Livres / Avec D’autres vies que la mienne, Emmanuel Carrère poursuit un «feuilleton de soi» en forme de poupées russes, où les récits s’imbriquent les uns dans les autres en changeant de média et de format. Mais ce tour de lui-même devient ici un pas de géant vers l’autre. Christophe Chabert

En dix ans, Emmanuel Carrère est devenu un des plus grands écrivains français. C’est d’autant plus étonnant que durant cette période, ses ouvrages se sont éloignés de l’obsession littéraire pour fureter entre le journalisme, le récit de soi et la partie écrite d’un grand récit multi-supports.
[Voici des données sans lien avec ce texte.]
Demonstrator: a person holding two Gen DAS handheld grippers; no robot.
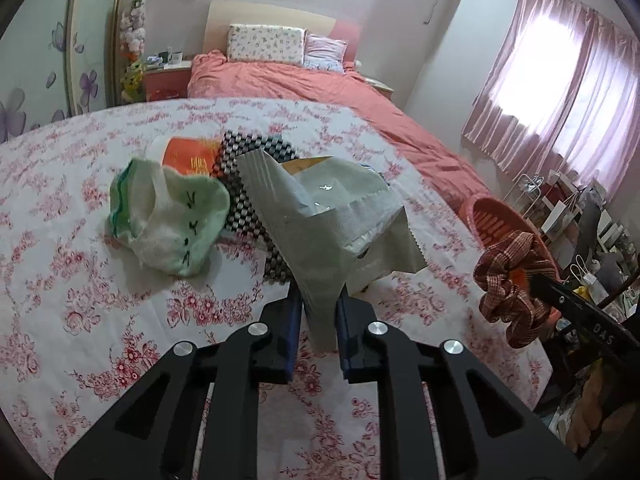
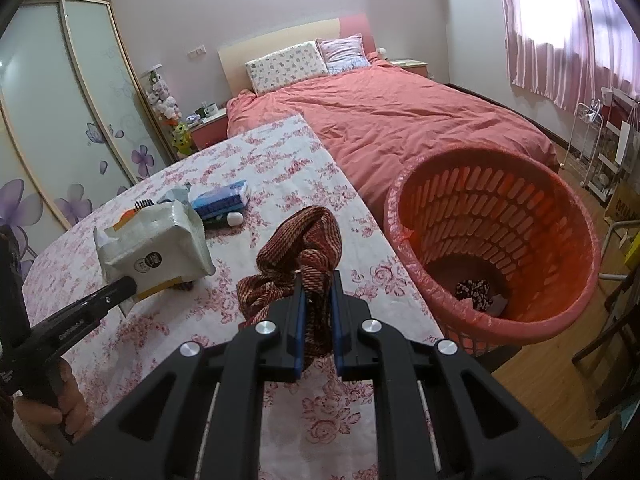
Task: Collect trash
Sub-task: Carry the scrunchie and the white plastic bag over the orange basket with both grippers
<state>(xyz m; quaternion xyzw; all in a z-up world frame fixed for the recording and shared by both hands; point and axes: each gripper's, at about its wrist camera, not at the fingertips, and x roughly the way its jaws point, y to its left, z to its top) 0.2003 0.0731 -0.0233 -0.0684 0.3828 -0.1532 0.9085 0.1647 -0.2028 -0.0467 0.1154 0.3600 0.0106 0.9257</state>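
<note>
Blue-padded jaws of the left gripper (image 1: 319,312) are clamped on the corner of a crumpled grey-white plastic mailing bag (image 1: 332,216), held over the table covered in a red-flowered white cloth (image 1: 80,280); just beside it lie a pale green plastic bag (image 1: 172,216) and a black-and-white chequered mat (image 1: 240,184). From the right wrist, the right gripper (image 2: 316,312) is pinched shut on a brown-and-red plaid fabric scrunchie (image 2: 304,256) above the table edge, near the round red slatted plastic basket (image 2: 500,216) standing on the wooden floor (image 2: 532,392), with small dark scraps lying inside it. A blue tissue pack (image 2: 222,200) rests farther back on the cloth.
</note>
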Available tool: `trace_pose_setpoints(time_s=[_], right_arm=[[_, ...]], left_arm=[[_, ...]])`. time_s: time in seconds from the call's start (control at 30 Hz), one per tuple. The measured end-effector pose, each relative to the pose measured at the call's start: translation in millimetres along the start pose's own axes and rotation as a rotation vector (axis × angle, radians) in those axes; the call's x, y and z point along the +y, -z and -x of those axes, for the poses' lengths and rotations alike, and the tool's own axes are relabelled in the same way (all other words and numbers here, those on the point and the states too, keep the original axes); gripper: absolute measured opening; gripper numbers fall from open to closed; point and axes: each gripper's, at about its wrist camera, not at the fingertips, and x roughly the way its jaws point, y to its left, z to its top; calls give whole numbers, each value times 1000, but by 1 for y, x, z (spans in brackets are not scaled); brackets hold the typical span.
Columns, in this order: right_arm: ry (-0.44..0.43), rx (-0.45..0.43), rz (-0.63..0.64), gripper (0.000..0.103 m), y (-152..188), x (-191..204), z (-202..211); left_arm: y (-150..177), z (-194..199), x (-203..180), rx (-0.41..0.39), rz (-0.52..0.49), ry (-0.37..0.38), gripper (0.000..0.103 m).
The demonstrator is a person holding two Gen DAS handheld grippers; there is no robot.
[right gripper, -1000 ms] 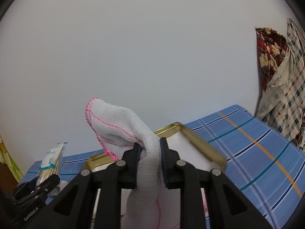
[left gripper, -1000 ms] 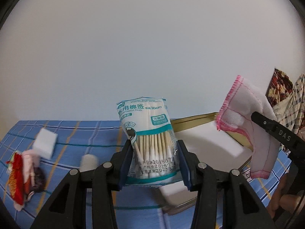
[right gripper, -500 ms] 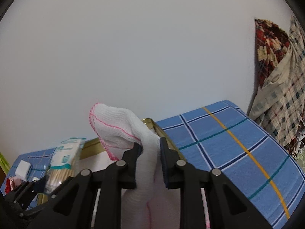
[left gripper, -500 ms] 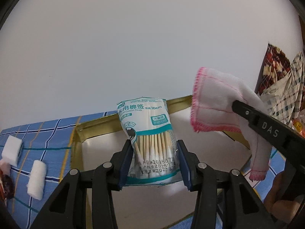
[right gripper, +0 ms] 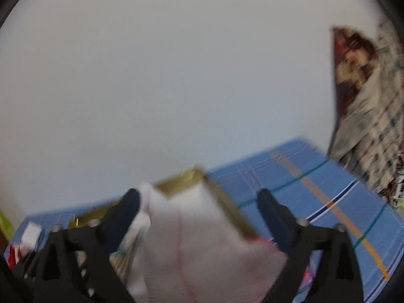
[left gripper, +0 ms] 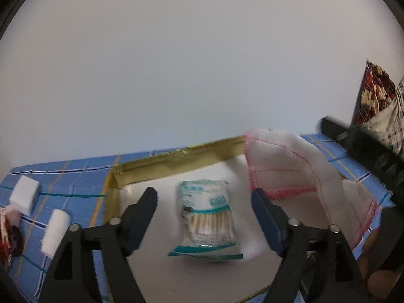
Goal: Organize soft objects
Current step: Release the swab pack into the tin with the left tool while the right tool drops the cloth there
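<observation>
A pack of cotton swabs lies on the white floor of the gold-rimmed tray, just ahead of my left gripper. Its jaws are opening and neither pad touches the pack. A white cloth with pink stitching sags over the tray's right side. In the right wrist view the cloth lies loose and blurred between the fingers of my right gripper. Those jaws are opening wide over the tray's far corner.
The table is covered by a blue plaid cloth. Left of the tray lie a white foam block, a white roll and a red item. Patterned fabrics hang at the right.
Both grippers went from shut to wide apart. The swab pack dropped from the left jaws onto the tray floor, and the cloth slipped out of the right jaws and slumped down.
</observation>
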Motion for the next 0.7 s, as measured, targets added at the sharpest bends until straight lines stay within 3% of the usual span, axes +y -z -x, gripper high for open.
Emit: trace_pose_setpoints(time_s=[0.1,0.37,0.5,0.7], right_arm=[[56,-91,-12,103,-4,-6,17],[103,-182,25,103,-5,0,37],[148,-233,80,103,0,5,49],[180,-231,57,103,7,1,56]], left_arm=[[0,12,9,-27,7,-5,82],[15,41,30,-96,-35,-100,82],[22,45,52,-64,29,-79,82],[32,45,65,-52,41,-93,82]])
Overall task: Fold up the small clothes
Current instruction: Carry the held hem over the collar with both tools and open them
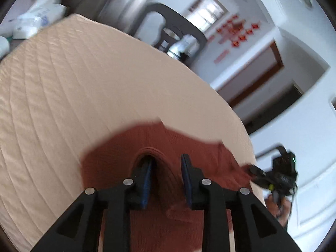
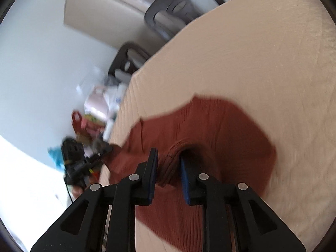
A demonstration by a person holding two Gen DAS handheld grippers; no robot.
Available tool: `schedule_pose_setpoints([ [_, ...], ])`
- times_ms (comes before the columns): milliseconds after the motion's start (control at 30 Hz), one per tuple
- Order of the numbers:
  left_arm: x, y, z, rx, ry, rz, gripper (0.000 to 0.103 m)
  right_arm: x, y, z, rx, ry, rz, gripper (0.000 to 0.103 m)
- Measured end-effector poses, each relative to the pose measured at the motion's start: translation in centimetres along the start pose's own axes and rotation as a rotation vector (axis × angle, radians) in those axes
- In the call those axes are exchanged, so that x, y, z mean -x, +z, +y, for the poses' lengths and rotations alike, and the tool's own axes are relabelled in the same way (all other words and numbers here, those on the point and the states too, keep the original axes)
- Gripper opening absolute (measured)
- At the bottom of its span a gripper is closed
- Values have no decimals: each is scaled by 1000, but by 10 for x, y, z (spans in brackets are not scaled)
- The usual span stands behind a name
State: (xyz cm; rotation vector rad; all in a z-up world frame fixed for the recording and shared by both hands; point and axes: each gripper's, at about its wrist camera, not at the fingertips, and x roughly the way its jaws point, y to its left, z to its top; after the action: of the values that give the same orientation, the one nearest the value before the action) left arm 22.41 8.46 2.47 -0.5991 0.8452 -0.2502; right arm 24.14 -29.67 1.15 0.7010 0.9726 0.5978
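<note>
A rust-red ribbed garment [image 1: 189,142] lies spread on the beige quilted table cover [image 1: 73,84]. My left gripper [image 1: 167,178] is low over it with its jaws apart. Its left finger is tucked into a raised fold and a ridge of cloth stands loosely between the pads. In the right wrist view the same garment [image 2: 220,126] lies under my right gripper [image 2: 169,176], which is also open, with a bunched ridge of fabric between its blue pads. Each camera shows the other gripper at the garment's far edge: the right gripper [image 1: 255,170] and the left gripper [image 2: 108,147].
Dark chairs [image 1: 168,21] [image 2: 174,6] stand along the table's far side. White plastic bags [image 1: 37,14] sit at one corner of the table. Coloured bags and clutter [image 2: 98,105] lie on the floor past the table edge. The beige cover [image 2: 252,52] stretches bare beyond the garment.
</note>
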Motion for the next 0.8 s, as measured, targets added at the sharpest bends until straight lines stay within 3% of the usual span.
schedule_pose_setpoints([
  [100, 6, 14, 8, 35, 37, -52, 30, 5, 13, 0, -13, -5, -61, 23],
  [167, 15, 17, 9, 27, 63, -83, 38, 10, 13, 3, 1, -15, -84, 41],
  [267, 20, 11, 2, -44, 127, -94, 41, 20, 8, 7, 57, -59, -129, 43],
  [367, 10, 3, -6, -118, 173, -45, 43, 16, 7, 10, 106, -152, -135, 43],
  [500, -20, 1, -12, -166, 239, 50, 43, -10, 8, 15, 187, -307, -50, 43],
  [533, -30, 2, -14, -180, 261, 75, 43, -20, 9, 15, 204, -351, -22, 41],
  [567, -34, 1, -14, -192, 272, 85, 43, -25, 9, 14, 219, -381, -6, 26],
  [600, -37, 0, -16, -214, 281, 88, 36, -28, 8, 14, 236, -408, 1, 18],
  [633, -39, 0, -18, -241, 294, 84, 19, -31, 9, 16, 259, -440, 1, 14],
  [667, -38, -2, -20, -256, 295, 80, 14, -30, 10, 17, 266, -439, -4, 7],
  [800, -20, -1, -23, -265, 268, -19, 9, -13, 12, 28, 307, -407, -86, 7],
])
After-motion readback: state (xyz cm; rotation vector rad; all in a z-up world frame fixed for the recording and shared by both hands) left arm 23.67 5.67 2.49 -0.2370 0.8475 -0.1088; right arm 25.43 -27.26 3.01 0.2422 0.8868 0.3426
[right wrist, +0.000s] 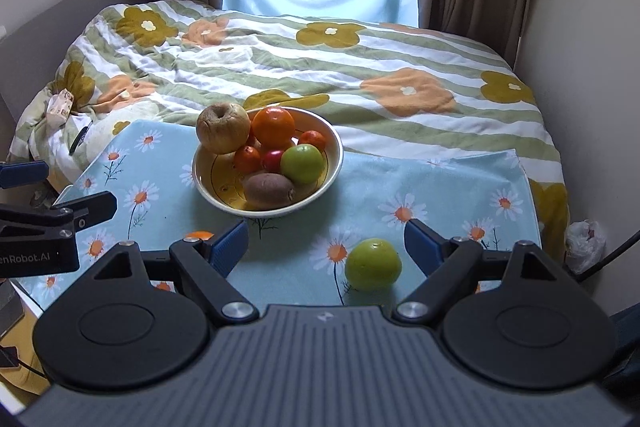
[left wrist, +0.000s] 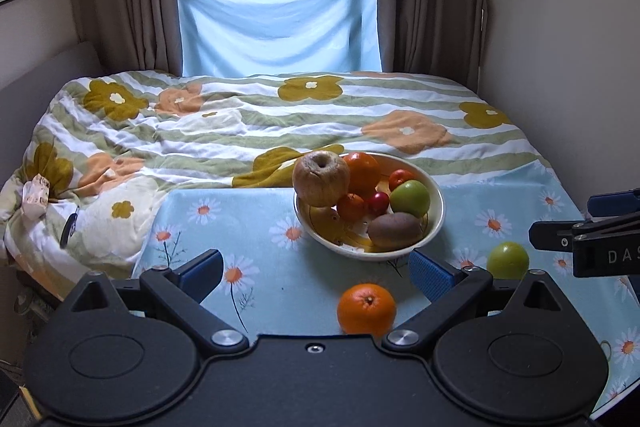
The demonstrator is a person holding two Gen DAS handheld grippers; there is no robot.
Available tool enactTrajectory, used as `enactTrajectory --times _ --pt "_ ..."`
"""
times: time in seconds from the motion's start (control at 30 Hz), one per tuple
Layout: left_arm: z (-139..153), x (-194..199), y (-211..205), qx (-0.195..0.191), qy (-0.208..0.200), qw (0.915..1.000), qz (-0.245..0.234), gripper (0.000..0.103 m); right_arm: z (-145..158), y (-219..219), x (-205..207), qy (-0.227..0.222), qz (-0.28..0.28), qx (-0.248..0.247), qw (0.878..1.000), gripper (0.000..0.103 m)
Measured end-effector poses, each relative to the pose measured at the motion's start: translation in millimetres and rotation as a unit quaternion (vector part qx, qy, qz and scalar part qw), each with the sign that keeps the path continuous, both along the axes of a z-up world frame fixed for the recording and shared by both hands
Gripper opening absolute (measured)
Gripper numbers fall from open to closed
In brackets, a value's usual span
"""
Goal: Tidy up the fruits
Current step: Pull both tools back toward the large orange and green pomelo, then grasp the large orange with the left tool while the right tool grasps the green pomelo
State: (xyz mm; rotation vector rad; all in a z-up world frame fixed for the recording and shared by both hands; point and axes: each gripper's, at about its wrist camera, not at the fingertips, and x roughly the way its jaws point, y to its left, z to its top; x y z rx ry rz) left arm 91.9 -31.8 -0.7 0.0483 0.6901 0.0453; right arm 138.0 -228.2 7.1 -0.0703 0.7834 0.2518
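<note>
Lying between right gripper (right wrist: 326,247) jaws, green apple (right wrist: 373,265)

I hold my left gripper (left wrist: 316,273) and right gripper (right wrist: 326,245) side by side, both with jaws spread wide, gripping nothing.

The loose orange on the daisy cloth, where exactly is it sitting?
The round orange lies on the blue daisy tablecloth, in front of the cream fruit bowl, between the open left gripper's fingers.
</note>
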Motion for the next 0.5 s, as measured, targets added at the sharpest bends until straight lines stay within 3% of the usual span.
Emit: enactTrajectory --times 0.23,0.5 --pt "-35.3 -3.1 -25.5 -0.010 0.021 0.9996 0.016 0.101 -36.9 -29.9 11.3 0.016 0.016 -0.012 1.000 0.100" --pt "-78.5 23.6 -38.7 -0.013 0.044 0.9985 0.029 0.101 -85.2 -46.6 39.3 0.039 0.035 -0.008 0.999 0.100"
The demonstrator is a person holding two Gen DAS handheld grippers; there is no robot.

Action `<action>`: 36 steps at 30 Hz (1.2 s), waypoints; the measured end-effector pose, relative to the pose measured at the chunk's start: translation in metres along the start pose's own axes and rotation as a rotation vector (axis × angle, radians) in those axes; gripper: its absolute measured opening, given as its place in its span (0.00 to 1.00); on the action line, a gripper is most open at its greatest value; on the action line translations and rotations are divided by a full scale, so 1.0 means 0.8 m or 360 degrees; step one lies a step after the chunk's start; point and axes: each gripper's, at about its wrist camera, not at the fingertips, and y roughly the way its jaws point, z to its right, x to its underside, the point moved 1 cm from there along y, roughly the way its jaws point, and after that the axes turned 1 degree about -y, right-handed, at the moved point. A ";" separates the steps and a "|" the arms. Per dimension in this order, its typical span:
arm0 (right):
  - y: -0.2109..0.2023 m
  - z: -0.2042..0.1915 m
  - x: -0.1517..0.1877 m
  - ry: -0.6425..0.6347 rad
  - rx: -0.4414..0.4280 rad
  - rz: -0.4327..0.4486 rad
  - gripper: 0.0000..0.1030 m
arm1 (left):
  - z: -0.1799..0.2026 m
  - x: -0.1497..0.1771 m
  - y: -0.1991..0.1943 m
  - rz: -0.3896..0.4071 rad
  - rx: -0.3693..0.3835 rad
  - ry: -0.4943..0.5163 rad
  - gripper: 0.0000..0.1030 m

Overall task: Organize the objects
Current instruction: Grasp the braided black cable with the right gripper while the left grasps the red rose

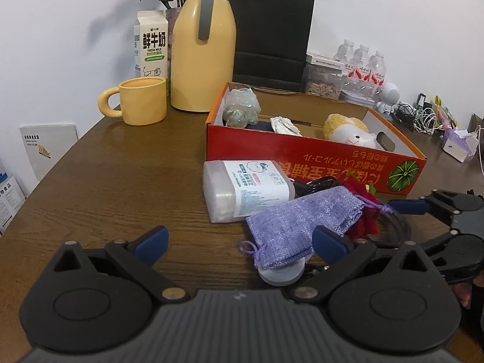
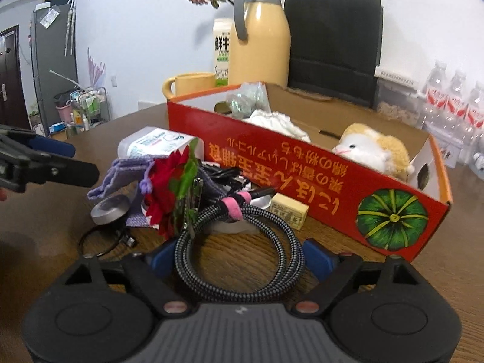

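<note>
On the wooden table, a coiled braided cable with a pink strap lies between the fingers of my right gripper. Its blue pads stand close to the coil's two sides, the jaws wide. My left gripper is open over bare table, its right pad beside a purple pouch. The pouch rests on a grey disc next to a white plastic case and a red flower. The red cardboard box behind holds a plush toy and wrapped items.
A yellow thermos, yellow mug, milk carton and black paper bag stand at the back. Water bottles and tangled chargers sit far right. A small yellow block lies by the box.
</note>
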 end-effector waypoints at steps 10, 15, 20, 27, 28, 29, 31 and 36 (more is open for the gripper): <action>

D’autres vies que la mienne, fulgurant nouveau livre, poursuit ce feuilleton dont Carrère est le héros torturé, commencé avec L’Adversaire, puis poursuivi au cinéma avec Retour à Kotelnitch et enfin à travers ce sublime et terrible texte qu’était Un roman russe. Carrère y romance encore sa vie, œuvrant en scénariste traçant des perspectives dans son existence, ou en monteur quand il choisit de coller dans le même récit un tsunami au Sri-Lanka et la mort de sa belle-sœur. Cette manière d’intercaler des événements publics (le tournage puis la sortie de son premier long-métrage de fiction, La Moustache) avec leur décorum privé, de superposer vie artistique et vie intime, relève chez l’auteur d’un voyeurisme trompeur. À la manière d’un Chabrol, il nous force à regarder un événement pour mieux nous intéresser ensuite à celui qui, en apparence anecdotique, est en fait le véritable enjeu du récit.L’écrivain et le juge boiteux
S’il y a donc «D’autres vies» (celles de deux juges boiteux du tribunal d’instance de Vienne traitant les cas de surendettement), il y a aussi «La mienne», et Carrère reste le référent de ces histoires vraies, plus effacé qu’à l’ordinaire cependant. Mais la vraie différence avec les livres précédents, où l’auteur faisait l’expérience douloureuse de la revanche du réel sur celui qui avait cherché à le manipuler (un assassin mythomane, un romancier obsédé par l’idée de créer de la fiction avec l’ordinaire de sa vie), c’est qu’il contemple ici avec une douceur nouvelle la cruauté du monde et ceux qui se battent pour la bousculer. Au passage, le livre rappelle que la différence entre droite et gauche n’est pas tant celle d’un bulletin de vote dans l’isoloir que d’une interprétation concrète des lois, une façon de s’inscrire clairement du côté des faibles ou du côté des puissants. La réalité de ces gens de l’ombre qui ont décidé de donner un sens à leur passage sur terre remet l’écrivain à sa juste place, celle d’un passeur de vies «infâmes» au sens strict du terme : loin de la gloire et des honneurs. Emmanuel Carrère
À la libraire Passages, mercredi 25 mars
«D’autres vies que la mienne» (POL)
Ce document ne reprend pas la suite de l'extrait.